**What you are asked to do:**
Reproduce every line of the material below, but drop the pictures.

**Collected data:**
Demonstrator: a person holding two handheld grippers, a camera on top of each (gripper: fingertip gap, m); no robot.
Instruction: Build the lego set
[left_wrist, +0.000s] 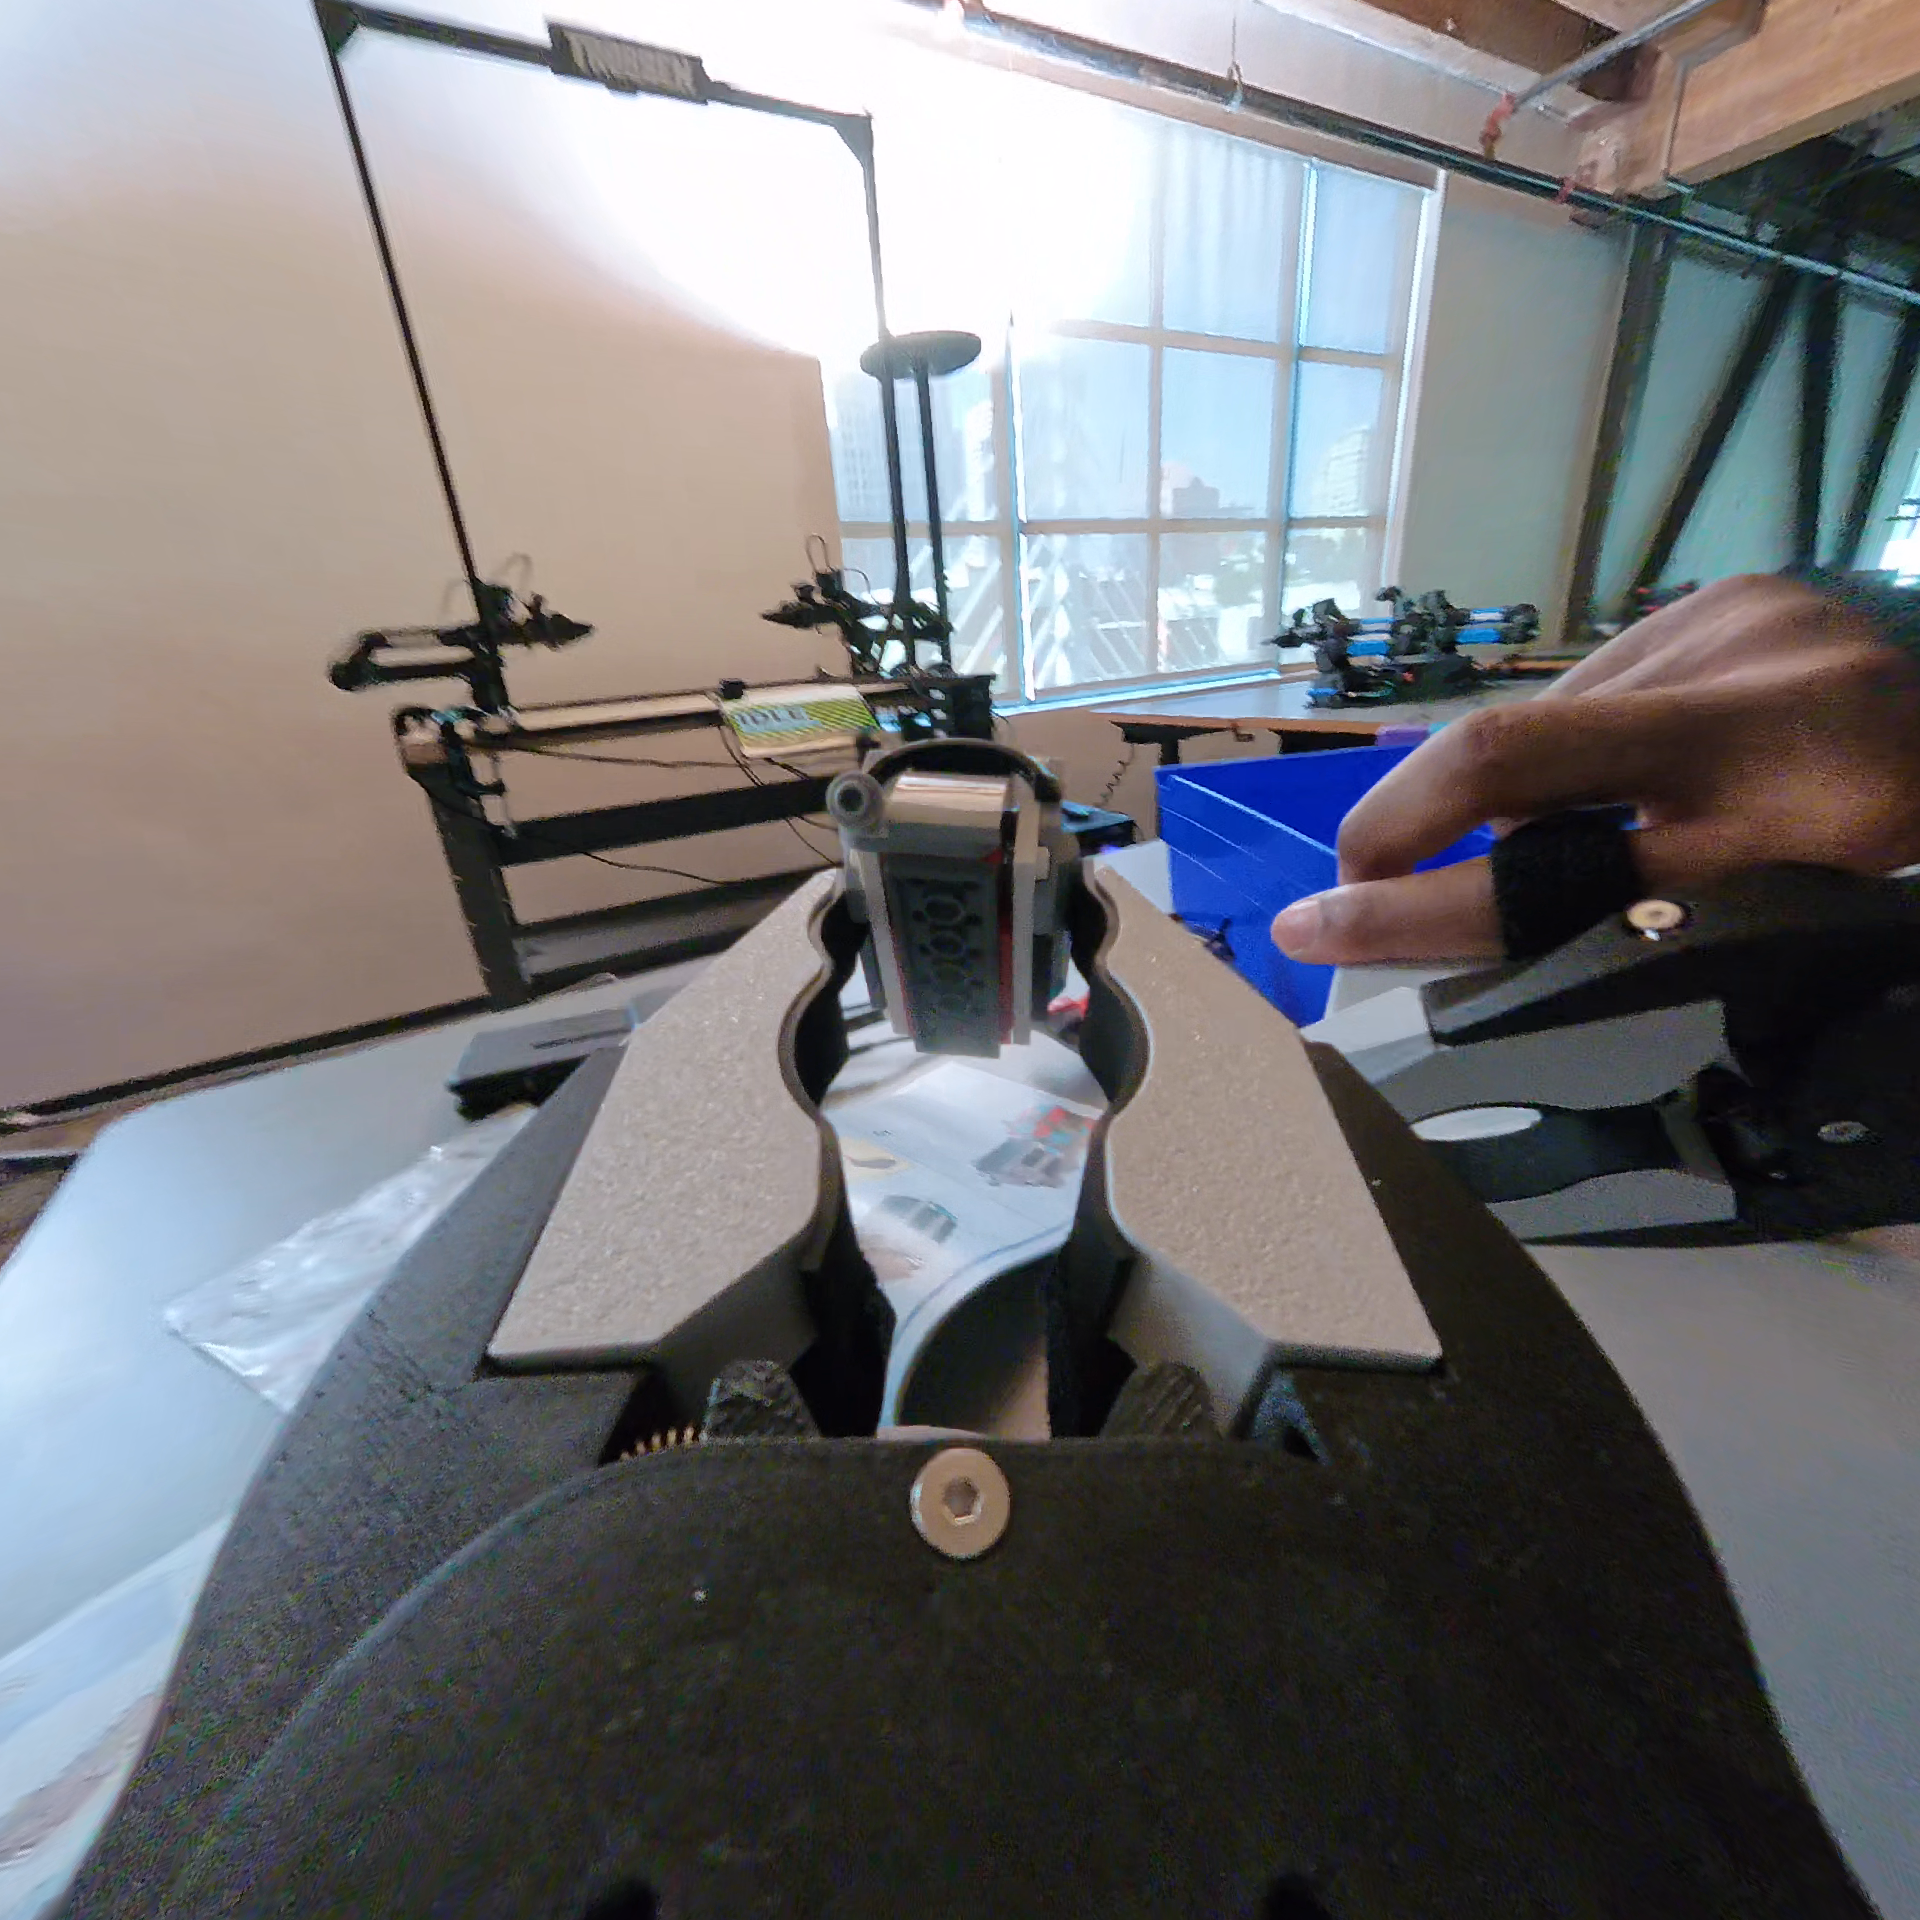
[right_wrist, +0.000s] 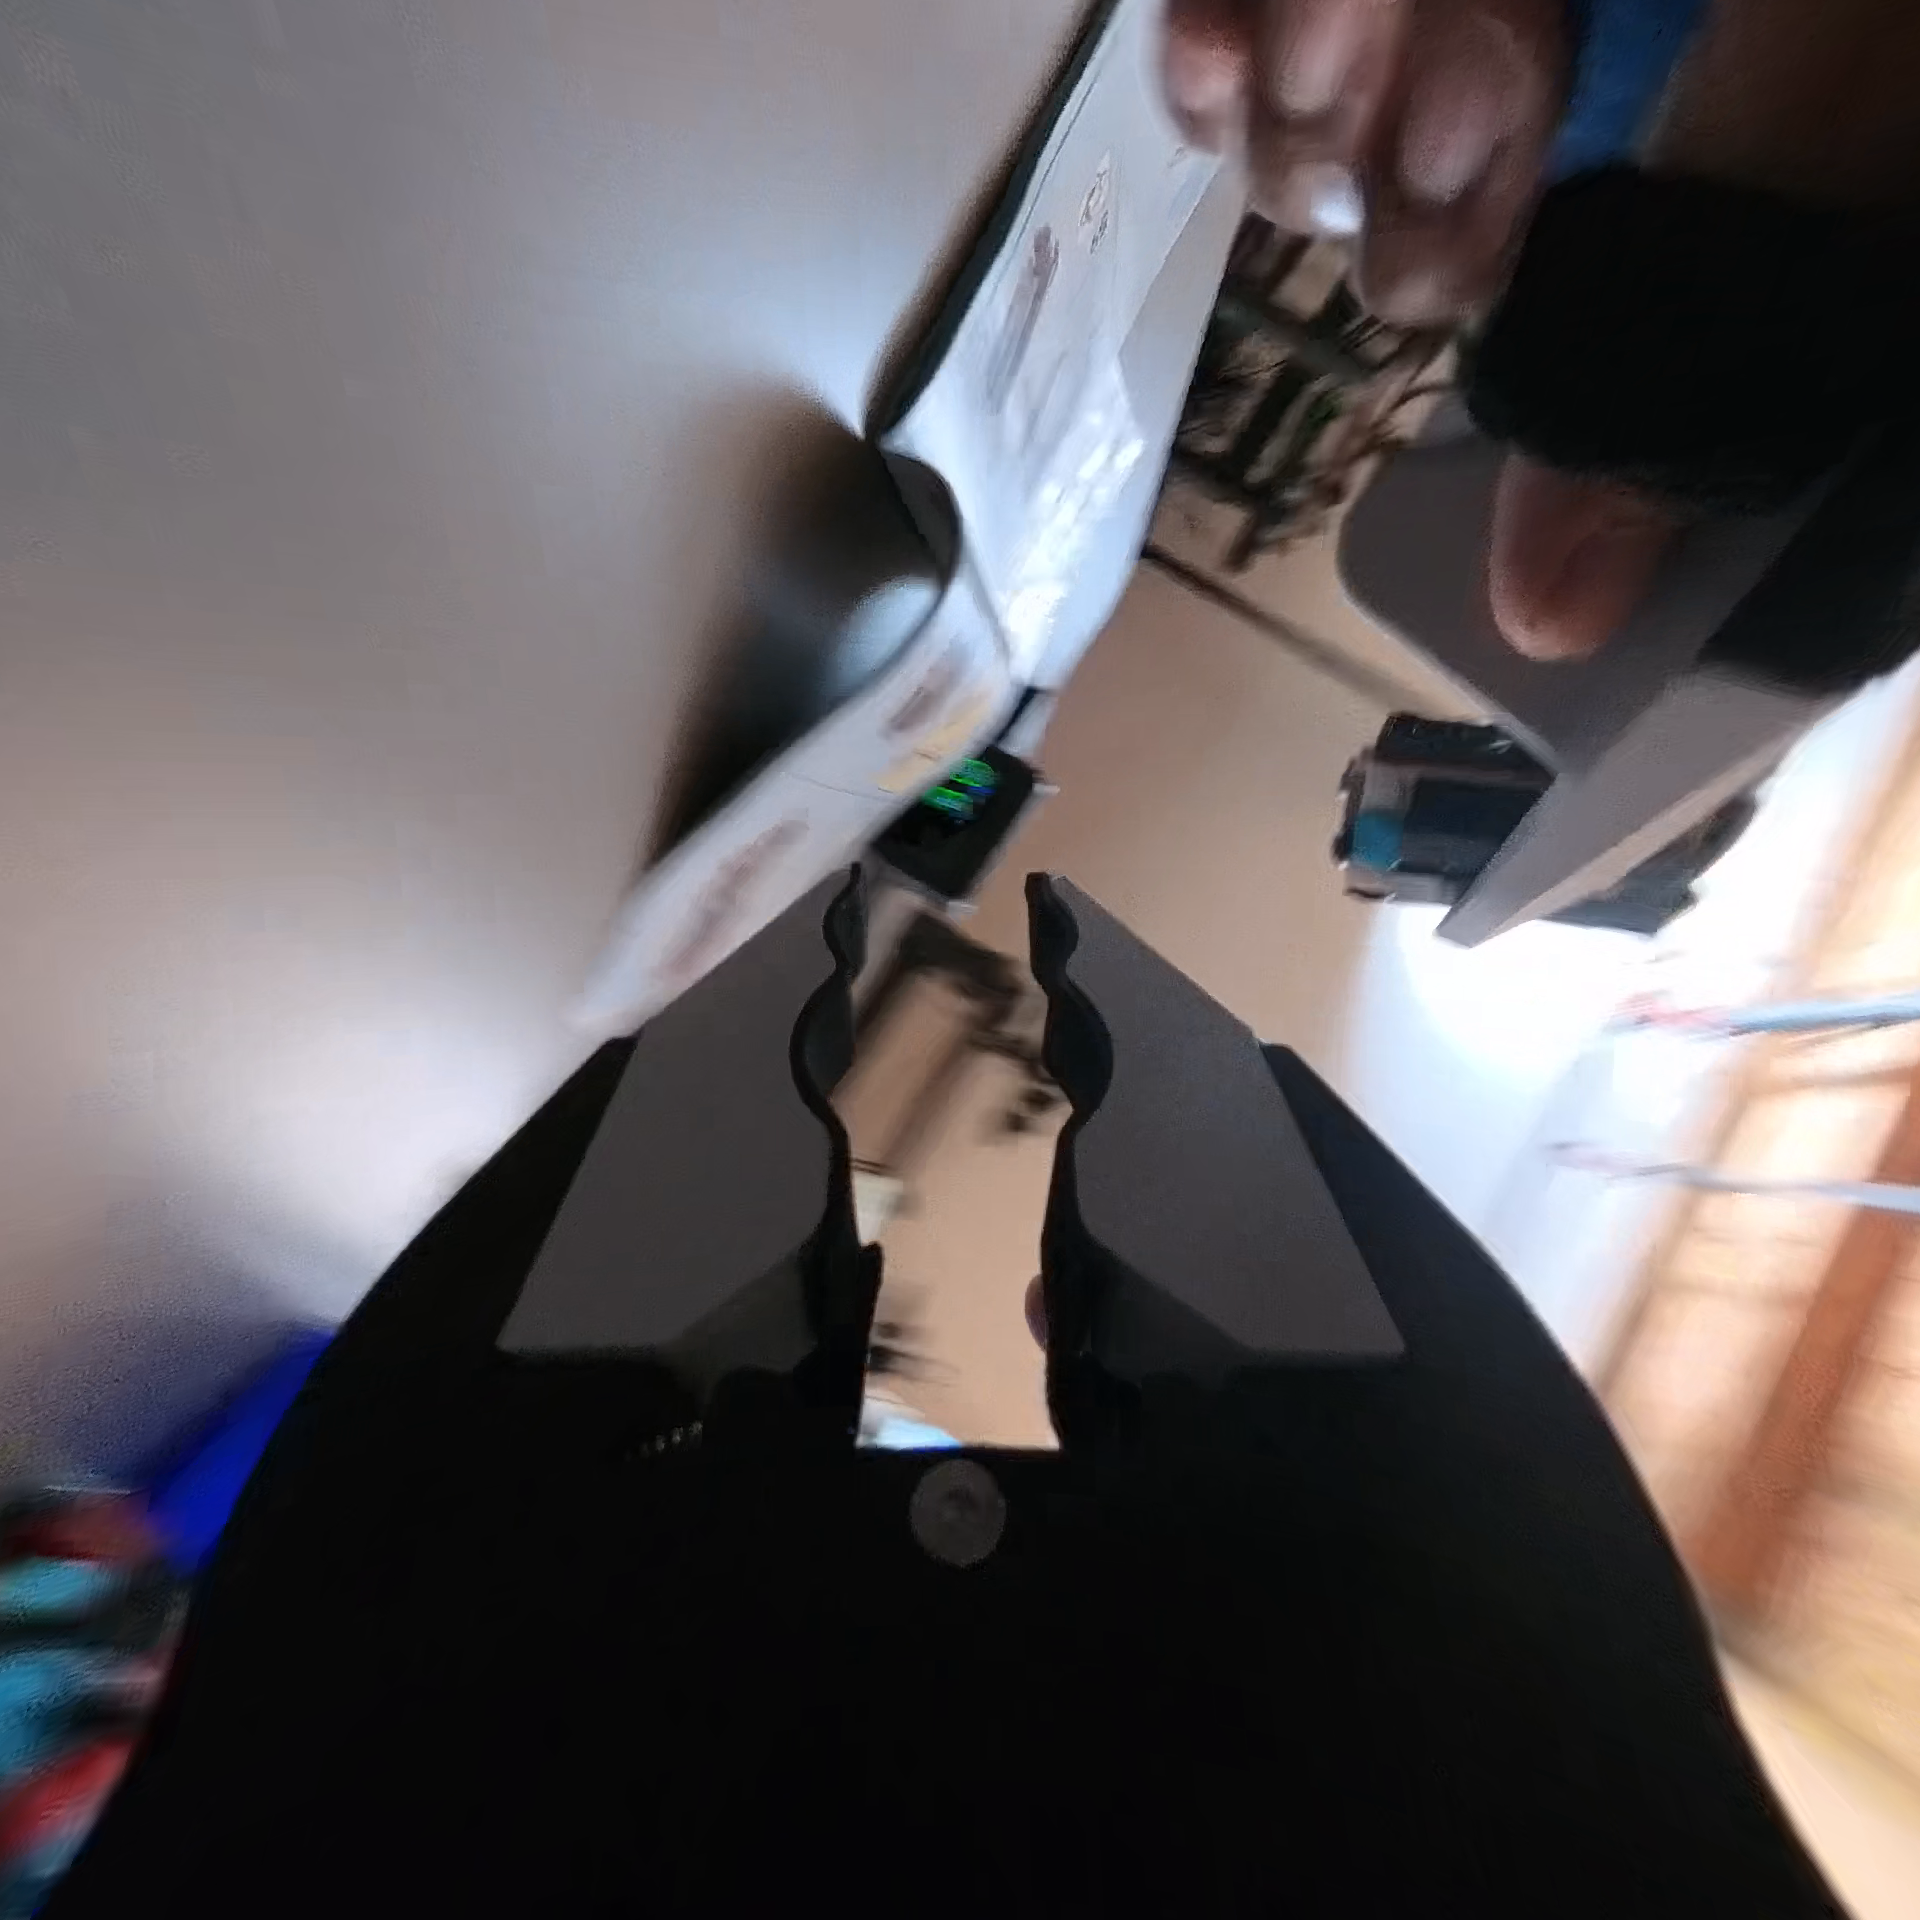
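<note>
Gripping a grey brick model (left_wrist: 951, 904) at their tips, left tongs (left_wrist: 961, 935); right tongs (right_wrist: 940, 904) bare (narrowly parted).

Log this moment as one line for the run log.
left gripper: shut on grey brick model, lifted over instruction sheet | right gripper: open, nothing between fingers | blue bin beside

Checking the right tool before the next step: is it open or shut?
Open: the right tool shows a clear gap between its fingertips, with only blurred background between them.
</note>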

**Task solution:**
Demonstrator: a person holding two handheld grippers, a camera on top of each (gripper: fingertip gap, m); no robot.
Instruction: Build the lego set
[left_wrist, +0.000s] 
[right_wrist, +0.000s] 
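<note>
Gripping a grey brick model (left_wrist: 951, 904) at their tips, left tongs (left_wrist: 961, 935); right tongs (right_wrist: 940, 904) bare (narrowly parted).

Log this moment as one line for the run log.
left gripper: shut on grey brick model, lifted over instruction sheet | right gripper: open, nothing between fingers | blue bin beside

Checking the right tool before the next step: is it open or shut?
Open: the right tool shows a clear gap between its fingertips, with only blurred background between them.
</note>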

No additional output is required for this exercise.